Finding the path in a graph with the least casualties according to the lanchester square law

Martin N. :

I'm trying to find the best possible path in graph using Bellman-Ford algorithm. However, instead of using the sum of all edges to calculate the path length, I want the path with the least casualties. We calculate casualties using this formula: remainingSoldiers = sqrt(a^2 - b^2), where A is our army, B is the enemy army and remainingSoldiers is the number of our soldiers left after the fight.

An example: Let's say we want to conquer city D. We are starting in vertex A with army of strength 100. Our army travels to vertex B, which is patrolled by an enemy army of strength 50. According to our formula, we have 86 soldiers left. Next our army travels to vertex C, so our 86 soldiers fight with 40 soldiers patrolling vertex C, and we have 76 soldiers left. And finally, our 76 soldiers travel to vertex D which is being guarded by 70 enemy soldiers. According to our formula, we conquered the vertex D with 29 soldiers.

So in order to find the best path, we have to calculate which path to take in order to have the least casualties. Hint I got is to set the strength of our army and the strength of the enemy army as weights of edges and use the Bellman-Ford with a modified relaxation algorithm to find the best find path. That's exactly what I did in my code below.

I realized that in order to find the best path, I must find the path with the lowest number of casualties, not the highest number of soldiers left, since finding the path with the highest number is a NP-complete problem.

My code is following (I'm using a custom library for graphs, but it should be really straight-forward and easy to understand):

public Map<Vertex, Double> bellmanFord(Vertex s) {
            Map<Vertex, Double> d = g.createVertexMap(Double.POSITIVE_INFINITY);
            d.put(s, 0d);
            for (int i = 0; i < g.getVertices().size(); i++)
                    for (Edge e : g.getEdges())
                            relax(e, d);
            return d;
    }

    public void relax(Edge e, Map<Vertex, Double> d) {
            Vertex u = e.getSource();
            Vertex v = e.getTarget();
            if (d.get(u) + e.getWeight() < d.get(v))
                    d.put(v, d.get(u) + e.getWeight());
    }

And below is my modified code for the relaxation:

    public void relax(Edge e, Map<Vertex, Double> d) {
            Vertex u = e.getSource();
            Vertex v = e.getTarget();
            if (d.get(u) - formula(g.getEdge(u, v).getWeight(), g.getEdge(v, u).getWeight()) > d.get(v))
                d.put(v, d.get(u) - formula(g.getEdge(u, v).getWeight(), g.getEdge(v, u).getWeight()));
    }

    public double formula(double ourCity, double enemyCity) {
            double a = Math.pow(ourCity, 2);
            double b = Math.pow(enemyCity, 2);
            double result = a - b;
            return Math.sqrt(result);
    }

However, my code is outputting a total nonsense. Could you help me fix my problem and implement the formula inside the method relaxation for the Bellman-Ford algorithm?

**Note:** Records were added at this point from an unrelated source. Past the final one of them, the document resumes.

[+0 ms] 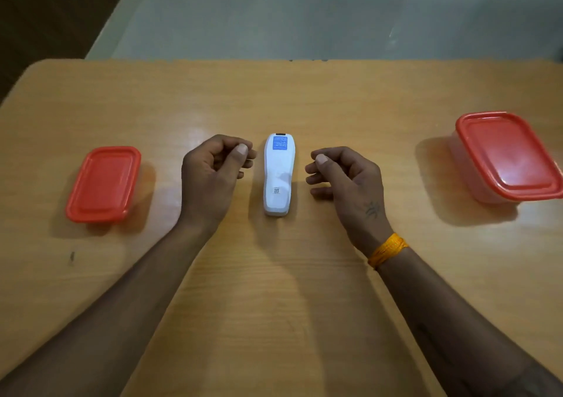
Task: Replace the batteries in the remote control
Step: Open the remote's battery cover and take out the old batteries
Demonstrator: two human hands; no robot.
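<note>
A white remote control (278, 174) lies face down in the middle of the wooden table (274, 275), its back cover on, with a blue label at the far end and a small code sticker lower down. My left hand (213, 177) hovers just left of it, fingers loosely curled, holding nothing. On the other side my right hand (347, 180) sits just right of the remote, fingers also curled and apart from it. An orange thread band circles the right wrist. No batteries are visible.
A small box with a red lid (103, 183) stands at the left of the table. A larger clear box with a red lid (505, 156) stands at the right edge. Beyond the table's far edge is a grey floor.
</note>
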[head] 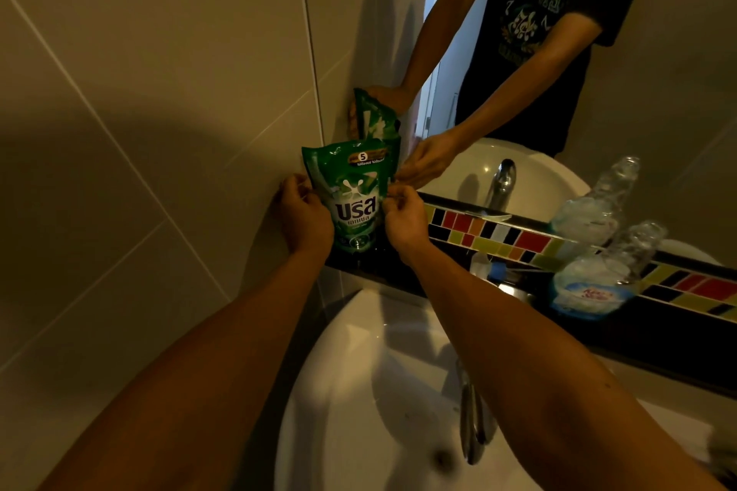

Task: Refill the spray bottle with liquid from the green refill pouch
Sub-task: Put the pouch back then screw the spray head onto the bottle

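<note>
My left hand [305, 217] has a pinching grip on the left edge of the green refill pouch [353, 197], which stands upright on the dark ledge [399, 271] in the far corner, against the tiled wall [159, 92] and the mirror [658, 72]. My right hand [404, 217] pinches the pouch's right edge. Nearer me lies the white sink [359, 391] with its tap [472, 419]. Well to the right, the clear spray bottle [598, 279] stands on the same ledge beside the coloured tile strip [518, 243].
</note>
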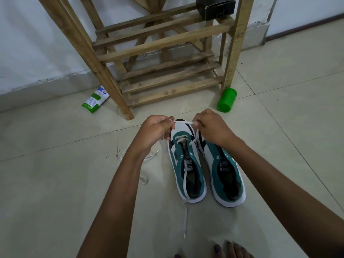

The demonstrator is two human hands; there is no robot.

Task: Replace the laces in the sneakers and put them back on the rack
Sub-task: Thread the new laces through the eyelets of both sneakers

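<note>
Two teal-and-white sneakers stand side by side on the tiled floor (279,155), toes pointing toward the wooden rack (163,58). The left sneaker (186,170) sits in front of the rack; the right sneaker (226,175) touches or nearly touches its side.

A white lace (192,141) runs through the front eyelets of the left sneaker. The left hand (155,132) is curled, pinching one end of this lace above the toe. The right hand (210,125) is curled likewise, pinching the lace farther along, so a short span is stretched between the hands. The other end (185,211) trails over the heel of the left sneaker onto the floor.

A second lace (143,178) lies loose on the floor left of the left sneaker, partly hidden by the left forearm.

A green bottle (226,100) lies beside the rack's right front leg. A green-and-white carton (95,99) lies near the rack's left leg. A dark box (216,6) rests on an upper rack shelf.
</note>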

This is graph I'm launching my code with (not an edge case, just a random graph to test basic functionality): https://i.imgur.com/Y2OhfDj.png . We are trying to conquer the city H from the city A. Our army of strength 120 is located in the city A . When running my modified code, the bellman-ford outputs the following: {a=Infinity, d=Infinity, f=Infinity, g=Infinity, b=Infinity, c=Infinity, h=Infinity, e=Infinity}.I think I have to somehow modify the edges representing the strength of my army as my algorithm goes (I can use method .setWeight() on any edge..), but unsure how to implement it. I tried many variations of the relaxation, but none got close to the correct answer so far.

Thanks!

MDK :

I see three problems with your code:

1. Storing your starting force in the graph creates ambiguity since you can't tell whether this edge has your forces or enemy's forces as weight. This will be a problem if two cities are connected with each other because you will get double edges. Instead use a variable to store it somewhere in you graph class, in your example double startingForce = 120;

2. Your call in relax switches between remaining forces and casualties the wrong way around. For calling formula you need your remaining forces, but the output needs to be transformed to casualties again.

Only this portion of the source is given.